## About this exercise
Pictures in the data must not be copied, but everything else should be output exactly.
┄┄┄┄┄┄
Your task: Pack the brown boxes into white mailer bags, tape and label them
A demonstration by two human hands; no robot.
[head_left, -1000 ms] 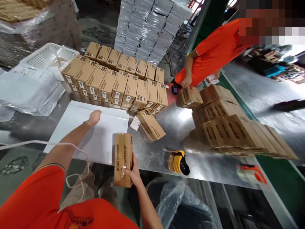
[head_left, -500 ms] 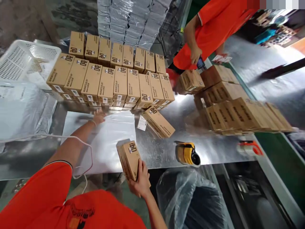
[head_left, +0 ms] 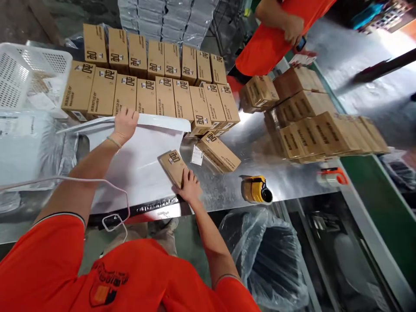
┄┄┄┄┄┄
## Solution to this problem
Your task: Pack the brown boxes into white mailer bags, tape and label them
A demonstration by two human hands; no robot.
[head_left, -1000 ms] 
[head_left, -500 ms] 
[head_left, +0 ms] 

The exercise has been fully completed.